Continuemos. Um secretário-geral
do Eliseu, Alexis Kohler, contra o qual uma associação anticorrupção (Anticorp)
apresentou várias queixas por “apropriação ilegal de juros, tráfico de
influência, corrupção passiva” e “conflito de interesses de grande escala” num
processo - ainda não decidido pelos tribunais - combinando a empresa MSC
(número 2 do frete marítimo a nível mundial, cujo dono é nada menos que seu
primo), os estaleiros navais STX e État, mas também a cidade de Le Havre (da
qual era prefeito o primeiro ministro, Édouard Philippe). Um ex-conselheiro
especial de Emmanuel Macron durante a sua campanha eleitoral encarregado da
recolha de fundos, Mourard Bernard, antigo banqueiro no Morgan Stanley, depois
presidente da Altice (o grupo de media do magnata de negócios Patrick Drahi que
possui, além da SFR, boa parte dos jornais e canais de televisão mais
influentes da França); Bernard Mourard portanto, agora director do Bank of
America Merrill Lynch, em Paris, mandatado há poucos dias para apoiar a Agência
de participação do Estado na privatização de Aéroports de Paris. Um novo
prefeito da polícia de Paris, Didier Lallement – com reputação de “musculado” e
“implacável”, nomeado em 21 de Março para substituir o seu antecessor demitido
por “deficiências” na “gestão” dos excessos das mobilizações de Coletes
amarelos - que deve em breve ser ouvido no quadro da investigação de um
Procurador financeiro nacional e da Brigada de repressão dos crimes económicos
por suspeitas de favoritismo na adjudicação de contratos, quando presidia à
Comissão de análise das propostas para os trabalhos de construção do metro da
Grande Paris - o maior (e mais caro: 37 milhares de milhões de euros) estaleiro
da Europa … Que mais dizer? Se não é senão o Senado, com maioria de direito, a
decidir assumir a justiça (por “falsos depoimentos” ante uma comissão
parlamentar) nos casos de Alexandre Benalla e seu acólito Vincent Crase, antigo
oficial de reserva da gendarmeria acusado de violência tal como ele, bem como
outros três colaboradores próximos do Presidente Macron no Eliseu: Alexis
Kohler, já mencionado; Patrick Stzoda, Director de Gabinete da Presidência; e
Lionel Lavergne, chefe do Grupo de Segurança da Presidência. Esta é apenas a
segunda vez que um tal procedimento é desencadeado na Quinta República. O
secretário de Estado do Primeiro-ministro e porta-voz do governo, Benjamin
Griveaux, deixava as suas funções em 27 de Março.
Todos são, naturalmente,
presumíveis inocentes … Na condição de que, um belo dia, justiça seja feita.
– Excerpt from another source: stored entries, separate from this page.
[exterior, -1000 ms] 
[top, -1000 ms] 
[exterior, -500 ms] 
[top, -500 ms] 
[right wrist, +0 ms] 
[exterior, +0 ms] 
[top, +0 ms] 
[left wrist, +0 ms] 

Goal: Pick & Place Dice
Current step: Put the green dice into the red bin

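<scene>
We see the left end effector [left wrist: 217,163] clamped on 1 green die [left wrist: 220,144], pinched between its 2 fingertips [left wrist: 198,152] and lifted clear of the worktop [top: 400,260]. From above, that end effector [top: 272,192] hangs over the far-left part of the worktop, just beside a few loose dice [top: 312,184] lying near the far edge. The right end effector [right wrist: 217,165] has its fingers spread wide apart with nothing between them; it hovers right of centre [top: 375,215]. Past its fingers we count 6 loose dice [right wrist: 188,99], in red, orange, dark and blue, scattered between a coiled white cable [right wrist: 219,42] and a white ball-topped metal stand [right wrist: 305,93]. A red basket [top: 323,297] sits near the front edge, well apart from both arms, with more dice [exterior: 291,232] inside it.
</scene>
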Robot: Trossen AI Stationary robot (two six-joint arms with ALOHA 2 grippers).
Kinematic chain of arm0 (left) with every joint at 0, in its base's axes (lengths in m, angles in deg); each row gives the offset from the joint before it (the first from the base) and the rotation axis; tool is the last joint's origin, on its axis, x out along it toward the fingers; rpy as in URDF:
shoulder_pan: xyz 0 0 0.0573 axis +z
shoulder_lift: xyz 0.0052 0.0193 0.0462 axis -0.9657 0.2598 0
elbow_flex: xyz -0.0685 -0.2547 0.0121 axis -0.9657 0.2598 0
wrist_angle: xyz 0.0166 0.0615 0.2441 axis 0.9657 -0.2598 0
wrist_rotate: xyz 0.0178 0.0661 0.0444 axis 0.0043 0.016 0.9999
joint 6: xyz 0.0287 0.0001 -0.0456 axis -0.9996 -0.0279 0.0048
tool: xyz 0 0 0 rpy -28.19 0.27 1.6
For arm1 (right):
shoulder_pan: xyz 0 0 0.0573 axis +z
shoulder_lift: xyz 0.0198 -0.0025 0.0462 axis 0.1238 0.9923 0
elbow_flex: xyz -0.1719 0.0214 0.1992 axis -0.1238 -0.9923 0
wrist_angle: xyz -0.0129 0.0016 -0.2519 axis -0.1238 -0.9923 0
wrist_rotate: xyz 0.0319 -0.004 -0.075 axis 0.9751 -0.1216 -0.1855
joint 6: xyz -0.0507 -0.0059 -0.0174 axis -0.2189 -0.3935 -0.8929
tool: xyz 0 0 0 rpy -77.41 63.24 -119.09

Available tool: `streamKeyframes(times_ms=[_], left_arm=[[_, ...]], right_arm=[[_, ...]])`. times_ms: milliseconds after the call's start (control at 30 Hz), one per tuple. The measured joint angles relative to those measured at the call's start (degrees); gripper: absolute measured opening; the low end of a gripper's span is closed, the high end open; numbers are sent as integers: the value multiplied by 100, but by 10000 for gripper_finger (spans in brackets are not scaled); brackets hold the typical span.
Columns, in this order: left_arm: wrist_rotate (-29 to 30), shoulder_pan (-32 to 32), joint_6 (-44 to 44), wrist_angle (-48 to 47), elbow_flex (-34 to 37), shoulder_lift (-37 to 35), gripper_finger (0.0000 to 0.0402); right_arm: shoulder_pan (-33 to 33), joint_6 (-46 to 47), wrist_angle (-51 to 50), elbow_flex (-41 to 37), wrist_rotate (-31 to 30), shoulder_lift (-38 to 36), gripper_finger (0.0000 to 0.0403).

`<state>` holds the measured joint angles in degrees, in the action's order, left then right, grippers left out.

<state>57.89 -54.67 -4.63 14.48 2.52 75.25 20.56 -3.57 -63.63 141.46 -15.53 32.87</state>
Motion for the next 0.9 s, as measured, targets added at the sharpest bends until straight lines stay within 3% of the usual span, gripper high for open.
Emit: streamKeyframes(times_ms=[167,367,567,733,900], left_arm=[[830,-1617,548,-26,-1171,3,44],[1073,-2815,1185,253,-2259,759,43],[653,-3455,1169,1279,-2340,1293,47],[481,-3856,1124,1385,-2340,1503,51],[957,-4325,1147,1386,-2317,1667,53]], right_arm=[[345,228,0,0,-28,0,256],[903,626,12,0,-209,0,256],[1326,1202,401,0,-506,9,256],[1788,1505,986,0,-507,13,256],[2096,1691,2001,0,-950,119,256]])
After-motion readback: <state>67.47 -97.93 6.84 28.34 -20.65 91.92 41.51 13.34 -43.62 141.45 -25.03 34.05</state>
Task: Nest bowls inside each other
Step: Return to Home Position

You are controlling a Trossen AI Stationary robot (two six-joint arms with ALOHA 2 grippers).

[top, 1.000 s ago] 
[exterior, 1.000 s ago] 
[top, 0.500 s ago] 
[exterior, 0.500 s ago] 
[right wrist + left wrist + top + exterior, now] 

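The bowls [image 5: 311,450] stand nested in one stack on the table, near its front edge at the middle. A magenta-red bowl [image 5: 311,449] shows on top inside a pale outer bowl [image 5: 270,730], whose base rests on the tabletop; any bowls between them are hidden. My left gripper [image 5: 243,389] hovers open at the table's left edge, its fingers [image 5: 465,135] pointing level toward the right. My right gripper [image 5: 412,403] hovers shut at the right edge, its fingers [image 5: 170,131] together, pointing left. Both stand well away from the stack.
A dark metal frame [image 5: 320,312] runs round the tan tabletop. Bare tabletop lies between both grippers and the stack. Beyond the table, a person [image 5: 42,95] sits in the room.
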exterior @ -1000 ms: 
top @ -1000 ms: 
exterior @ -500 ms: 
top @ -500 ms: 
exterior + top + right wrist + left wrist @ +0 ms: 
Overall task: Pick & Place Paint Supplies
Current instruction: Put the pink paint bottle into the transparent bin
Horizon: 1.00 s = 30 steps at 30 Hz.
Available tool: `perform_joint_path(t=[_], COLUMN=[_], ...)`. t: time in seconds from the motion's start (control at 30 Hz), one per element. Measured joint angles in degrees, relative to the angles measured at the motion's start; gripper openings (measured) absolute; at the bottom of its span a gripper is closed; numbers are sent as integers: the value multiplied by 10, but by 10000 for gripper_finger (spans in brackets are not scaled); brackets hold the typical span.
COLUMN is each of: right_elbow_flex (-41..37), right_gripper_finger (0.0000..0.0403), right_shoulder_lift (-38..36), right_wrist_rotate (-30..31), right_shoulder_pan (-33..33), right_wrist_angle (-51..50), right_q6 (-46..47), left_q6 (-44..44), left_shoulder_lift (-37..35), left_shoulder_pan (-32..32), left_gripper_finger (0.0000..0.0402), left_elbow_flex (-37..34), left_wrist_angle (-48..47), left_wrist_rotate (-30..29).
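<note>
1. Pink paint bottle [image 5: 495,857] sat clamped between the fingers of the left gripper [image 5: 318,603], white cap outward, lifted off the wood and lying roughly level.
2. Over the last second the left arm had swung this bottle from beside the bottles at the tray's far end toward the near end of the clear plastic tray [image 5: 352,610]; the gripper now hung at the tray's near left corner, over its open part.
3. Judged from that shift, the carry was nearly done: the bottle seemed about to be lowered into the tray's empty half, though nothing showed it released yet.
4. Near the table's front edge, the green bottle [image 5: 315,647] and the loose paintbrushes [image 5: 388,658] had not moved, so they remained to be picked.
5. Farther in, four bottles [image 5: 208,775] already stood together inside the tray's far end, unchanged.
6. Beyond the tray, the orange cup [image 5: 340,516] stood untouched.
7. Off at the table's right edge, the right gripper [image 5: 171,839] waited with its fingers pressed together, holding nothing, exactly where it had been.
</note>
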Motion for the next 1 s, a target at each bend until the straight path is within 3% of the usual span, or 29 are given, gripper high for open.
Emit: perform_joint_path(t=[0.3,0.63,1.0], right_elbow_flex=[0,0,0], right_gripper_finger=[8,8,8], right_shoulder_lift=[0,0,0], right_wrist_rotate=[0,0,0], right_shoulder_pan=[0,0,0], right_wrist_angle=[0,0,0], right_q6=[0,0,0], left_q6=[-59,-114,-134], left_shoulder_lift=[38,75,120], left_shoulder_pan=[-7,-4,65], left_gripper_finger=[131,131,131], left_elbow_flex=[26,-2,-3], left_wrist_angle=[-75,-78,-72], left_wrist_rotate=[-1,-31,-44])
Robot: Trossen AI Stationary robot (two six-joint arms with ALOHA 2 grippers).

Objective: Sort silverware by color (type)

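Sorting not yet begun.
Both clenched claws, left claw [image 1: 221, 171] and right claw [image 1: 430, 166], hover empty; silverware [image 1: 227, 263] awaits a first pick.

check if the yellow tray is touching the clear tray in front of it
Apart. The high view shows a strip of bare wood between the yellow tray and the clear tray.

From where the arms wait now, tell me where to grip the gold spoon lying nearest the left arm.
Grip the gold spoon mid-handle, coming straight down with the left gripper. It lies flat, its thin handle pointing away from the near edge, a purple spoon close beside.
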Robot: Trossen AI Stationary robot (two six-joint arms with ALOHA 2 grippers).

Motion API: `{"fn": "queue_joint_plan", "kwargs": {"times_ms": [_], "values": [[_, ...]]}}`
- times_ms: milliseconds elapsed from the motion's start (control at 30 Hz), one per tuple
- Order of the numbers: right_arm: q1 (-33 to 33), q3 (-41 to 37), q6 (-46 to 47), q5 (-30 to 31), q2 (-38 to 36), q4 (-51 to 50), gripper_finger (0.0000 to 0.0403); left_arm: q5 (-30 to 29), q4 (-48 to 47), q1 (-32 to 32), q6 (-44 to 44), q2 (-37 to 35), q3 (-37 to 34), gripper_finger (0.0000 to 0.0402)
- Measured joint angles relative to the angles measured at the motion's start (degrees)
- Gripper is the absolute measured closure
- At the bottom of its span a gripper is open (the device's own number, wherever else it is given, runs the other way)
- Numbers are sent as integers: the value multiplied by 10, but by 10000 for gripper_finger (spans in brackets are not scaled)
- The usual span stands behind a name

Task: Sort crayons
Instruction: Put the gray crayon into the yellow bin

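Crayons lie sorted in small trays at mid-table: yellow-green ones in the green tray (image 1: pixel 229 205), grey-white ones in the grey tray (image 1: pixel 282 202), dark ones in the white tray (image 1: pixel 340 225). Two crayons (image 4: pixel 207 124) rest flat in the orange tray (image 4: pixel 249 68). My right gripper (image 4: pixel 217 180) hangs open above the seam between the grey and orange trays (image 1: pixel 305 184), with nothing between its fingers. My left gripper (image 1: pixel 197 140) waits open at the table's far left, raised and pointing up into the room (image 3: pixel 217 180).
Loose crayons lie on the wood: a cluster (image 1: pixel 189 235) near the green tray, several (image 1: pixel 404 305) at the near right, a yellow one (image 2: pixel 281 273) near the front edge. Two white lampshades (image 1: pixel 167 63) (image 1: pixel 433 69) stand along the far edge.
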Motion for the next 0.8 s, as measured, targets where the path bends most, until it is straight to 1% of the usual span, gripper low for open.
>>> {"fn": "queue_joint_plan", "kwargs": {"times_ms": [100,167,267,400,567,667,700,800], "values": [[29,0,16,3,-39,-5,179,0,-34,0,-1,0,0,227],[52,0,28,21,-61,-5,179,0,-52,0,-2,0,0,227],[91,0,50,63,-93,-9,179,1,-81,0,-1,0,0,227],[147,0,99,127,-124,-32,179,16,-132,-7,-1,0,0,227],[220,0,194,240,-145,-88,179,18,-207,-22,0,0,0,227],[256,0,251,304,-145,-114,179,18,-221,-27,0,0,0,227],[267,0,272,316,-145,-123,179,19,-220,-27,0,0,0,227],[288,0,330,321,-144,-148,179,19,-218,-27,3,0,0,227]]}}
Em 16 de Março, dezenas de milhares de Coletes amarelos manifestavam-se ainda em toda a França e, às vezes com eles, às vezes ao mesmo tempo que, outras dezenas de milhares de manifestantes, sindicalistas (com a CGT à cabeça), ecologistas da mobilização pelo o clima (a “Marcha do século”), estudantes do ensino secundário e superior, membros de associações de bairro, trabalhadores indocumentados, deficientes em cadeiras de rodas … Por uma “convergência amarelo-vermelho-verde”. Em Paris na Place de l’Etoile, a partir das 10h, ocorriam confrontos com a polícia. Le Fouquet, um restaurante icónico dos Champs Elysées, símbolo de luxo e sede do jet set parisiense (onde Nicolas Sarkozy comemorou a sua vitória na eleição presidencial de 6 de Maio de 2007), foi saqueado e queimado. A origem exacta dos “danos consideráveis” referidos pela administração do estabelecimento ainda não está determinada … E a poucas dezenas de metros de distância, na rua Franklin-Roosevelt, uma agência bancária foi incendiada. Camionetas da gendarmeria foram atacadas, policias agredidos. Cerca de cem lojas vandalizadas. Porções de ruas ao redor foram despavimentadas. Um slogan, escrito numa parede: “Os paralelepípedos são o nosso boletim de voto”! “32.000 manifestantes” são contabilizados em França pela polícia no final do dia (contra 28.000 no sábado anterior), incluindo “10.000 em Paris” – ou seja tantos quanto o número anunciado pelo Ministério do Interior alguns dias antes na manifestação de Paris de apoio aos argelinos que exigem a saída de Abdelaziz Bouteflika. Ridículo! Era suficiente estar na rua em 16 de Março para medir a escala das mobilizações.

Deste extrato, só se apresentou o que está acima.